Menakem offers tools for police officers to address trauma through body-centered practices and self-care. His work suggests that healing individual trauma can change police culture entirely—moving away from a culture of dominance and toward one of genuine community trust. But healing requires acknowledgment. It requires officers and departments to admit that something is broken—not just in policy, but in how we ask human beings to carry the weight of community safety without giving them the tools to process what that weight does to their bodies and minds.
An internal review that clears everyone involved doesn’t create space for that acknowledgment. It doesn’t ask: Why did this officer escalate? What was happening in his body in that moment? How do we ensure this doesn’t happen again—not through better paperwork, but through better humans?
The attorneys who filed this complaint asked for a civilian oversight board. They asked for independent review. They asked for transparency. These aren’t radical demands. They’re basic accountability measures that recognize a simple truth: people cannot fairly investigate themselves.

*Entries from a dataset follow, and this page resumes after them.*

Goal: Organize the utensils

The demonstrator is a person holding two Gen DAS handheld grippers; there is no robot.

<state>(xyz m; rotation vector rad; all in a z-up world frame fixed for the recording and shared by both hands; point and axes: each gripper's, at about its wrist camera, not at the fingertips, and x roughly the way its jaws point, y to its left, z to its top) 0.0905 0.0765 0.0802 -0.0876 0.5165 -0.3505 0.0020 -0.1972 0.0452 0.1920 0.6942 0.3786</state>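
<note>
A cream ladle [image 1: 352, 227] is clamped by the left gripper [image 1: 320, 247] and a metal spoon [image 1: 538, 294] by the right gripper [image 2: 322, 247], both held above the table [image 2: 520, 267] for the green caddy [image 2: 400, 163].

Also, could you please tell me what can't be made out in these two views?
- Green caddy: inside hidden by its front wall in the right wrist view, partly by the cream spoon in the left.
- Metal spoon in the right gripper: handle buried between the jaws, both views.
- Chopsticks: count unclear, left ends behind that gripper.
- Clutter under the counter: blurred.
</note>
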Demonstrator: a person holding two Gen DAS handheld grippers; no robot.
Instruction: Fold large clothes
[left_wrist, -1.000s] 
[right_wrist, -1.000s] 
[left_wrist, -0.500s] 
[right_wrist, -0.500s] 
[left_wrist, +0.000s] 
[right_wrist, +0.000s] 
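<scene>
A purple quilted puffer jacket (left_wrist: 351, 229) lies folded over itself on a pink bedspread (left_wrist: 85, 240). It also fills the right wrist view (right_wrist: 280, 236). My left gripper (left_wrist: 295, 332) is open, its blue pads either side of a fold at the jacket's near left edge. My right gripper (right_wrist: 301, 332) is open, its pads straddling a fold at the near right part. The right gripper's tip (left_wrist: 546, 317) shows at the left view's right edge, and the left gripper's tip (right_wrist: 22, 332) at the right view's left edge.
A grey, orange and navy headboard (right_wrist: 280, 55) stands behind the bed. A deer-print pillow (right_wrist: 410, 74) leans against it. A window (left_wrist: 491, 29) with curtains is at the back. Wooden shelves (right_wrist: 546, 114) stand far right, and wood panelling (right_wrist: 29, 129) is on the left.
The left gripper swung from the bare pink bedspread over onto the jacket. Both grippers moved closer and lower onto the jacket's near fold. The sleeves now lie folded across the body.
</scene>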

But beyond oversight, Charleston needs a deeper conversation about what we’re asking of our police officers and whether we’re giving them what they need to show up as their best selves. We need to ask whether our policies create conditions for healing or for harm.
The videos exist. The complaints exist. The pattern exists. The question isn’t whether misconduct happened. The question is whether we have the courage to look beyond policy violations and ask what kind of transformation—individual and systemic—is required to break the cycle.
Crystal Good is the founder and publisher of Black By God: The West Virginian, West Virginia’s only Black-led newspaper.